Try the art of letting go as mentioned under the second point in this article. Things we can’t control can not only cause anxiety but can lead us to feel frustrated and angry without any possible resolution, except for letting go…

Lastly, if you’re willing to give it a go, put your thoughts down on paper. Journaling has gotten a bad wrap in the past, thought of as something only teenage girls do. But writing down your thoughts without care for how they sound and just getting them out of your head can be quite therapeutic and help declutter your mind.

Take ‘news’ breaks

It can be tempting to keep up with all the latest health advice and case numbers, however sometimes it’s just not helpful… The media loves to grab clicks from people and can sometimes sensationalise titles of stories which can induce panic. So, while it is important to stay in the know regarding the latest health regulations, give yourself five minutes in the day to understand the current situation and then move on. You can turn off news notifications so you are not enticed to click and read about things during the day.

Reach out for help if you need it

If you are struggling and finding things extremely difficult, know you are not alone. Many people are going through it right now, and everyone’s experience during this time is valid. Don’t suffer alone. You can reach out to a trusted friend or family member and let them know you really just need someone to listen.
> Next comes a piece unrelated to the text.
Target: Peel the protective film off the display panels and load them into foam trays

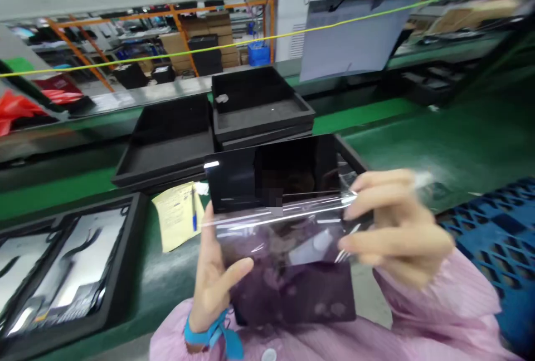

If this doesn’t feel like enough, we highly recommend making an appointment with your doctor and setting up a mental health plan where you can meet a professional to help you through.

Alternatively, there are some specialised helplines you can reach out to as seen below.

  • Beyond Blue aims to increase awareness of depression and anxiety and reduce stigma. Call 1300 22 4636, 24 hours/7 days a week, chat online or email.

  • Lifeline provides 24-hour crisis counselling, support groups and suicide prevention services. Call 13 11 14, text on 0477 13 11 14 (12pm to midnight AEST) or chat online.

  • MindSpot is a free telephone and online service for people with anxiety, stress, low mood or depression. It provides online assessment and treatment for anxiety and depression. MindSpot is not an emergency or instant response service. Call 1800 61 44 34.